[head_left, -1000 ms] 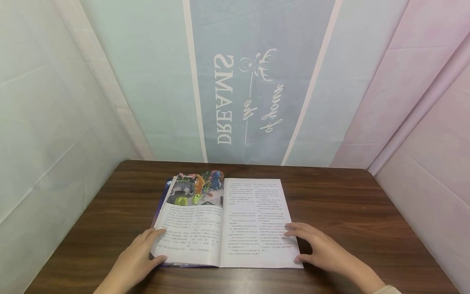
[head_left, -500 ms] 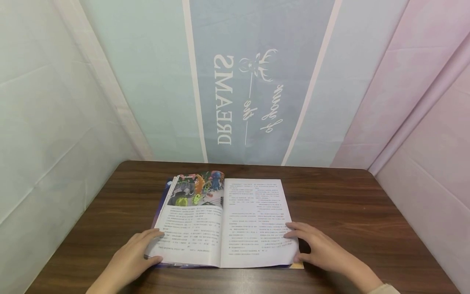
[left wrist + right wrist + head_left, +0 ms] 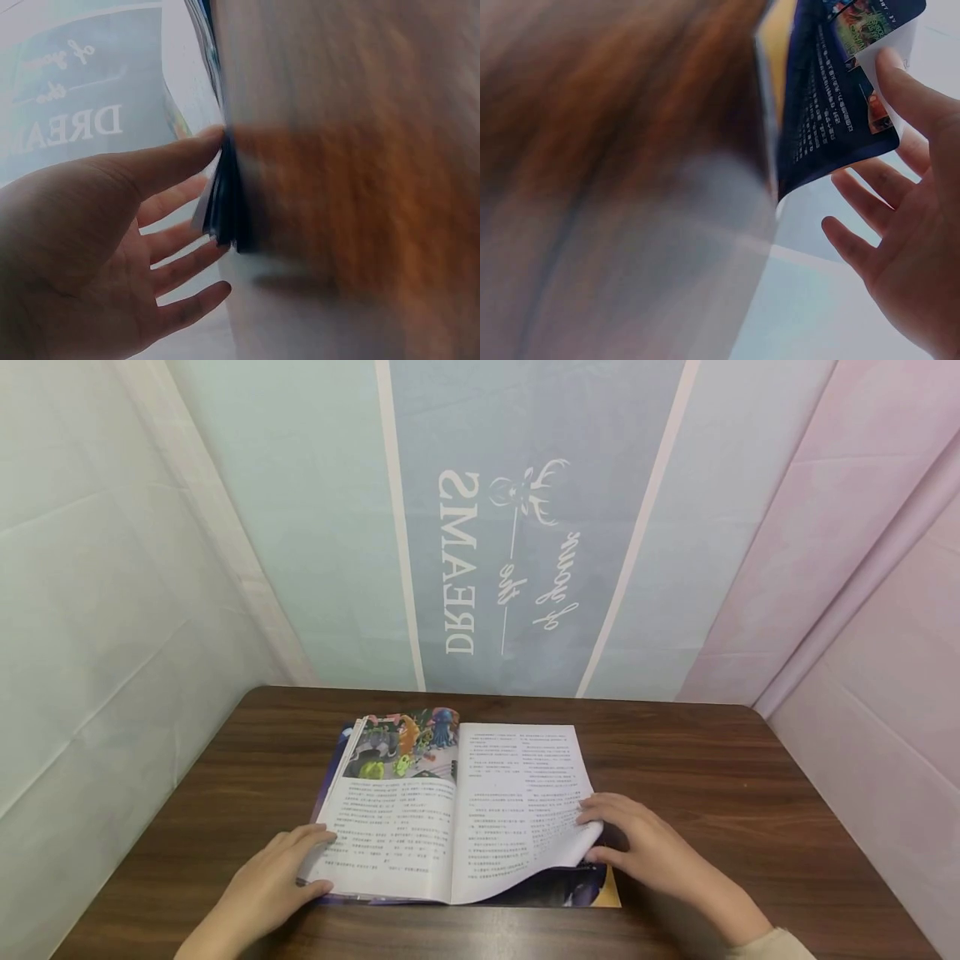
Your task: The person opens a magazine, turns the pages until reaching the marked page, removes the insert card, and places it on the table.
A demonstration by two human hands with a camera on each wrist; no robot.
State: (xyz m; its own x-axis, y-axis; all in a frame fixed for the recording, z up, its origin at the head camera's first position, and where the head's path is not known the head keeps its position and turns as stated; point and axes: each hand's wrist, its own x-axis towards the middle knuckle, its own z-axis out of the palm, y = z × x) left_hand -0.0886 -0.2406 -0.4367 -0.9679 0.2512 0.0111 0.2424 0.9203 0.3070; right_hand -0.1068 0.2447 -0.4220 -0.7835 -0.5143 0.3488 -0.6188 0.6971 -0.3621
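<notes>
An open magazine (image 3: 491,835) lies on the table, with text on both pages and a colour picture at the top left. My left hand (image 3: 262,885) holds its lower left corner, thumb at the near edge and fingertips on the page; in the left wrist view the pages fan out between thumb (image 3: 180,161) and fingers. My right hand (image 3: 652,852) pinches the right page's outer edge, whose near corner curls up and bares a dark printed page (image 3: 562,887) beneath. The right wrist view shows this dark page (image 3: 832,112) below the lifted white page, under my thumb (image 3: 915,94).
The dark wooden table (image 3: 720,777) extends around the magazine. Behind it hangs a patterned curtain (image 3: 517,610) with mirrored lettering and a deer head. Pale cloth walls (image 3: 135,610) stand at both sides.
My right hand has lifted the right page's near corner and moved up and inward with it, baring the dark page below. My left hand has shifted slightly left.
</notes>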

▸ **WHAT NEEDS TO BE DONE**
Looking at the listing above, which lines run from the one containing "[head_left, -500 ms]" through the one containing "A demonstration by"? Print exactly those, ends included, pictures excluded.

▸ **ANSWER TO THIS PROBLEM**
[head_left, -500 ms] 
[left wrist + right wrist + head_left, +0 ms] 
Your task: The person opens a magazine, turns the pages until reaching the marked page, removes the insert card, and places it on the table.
A demonstration by two human hands with a camera on each wrist; no robot.

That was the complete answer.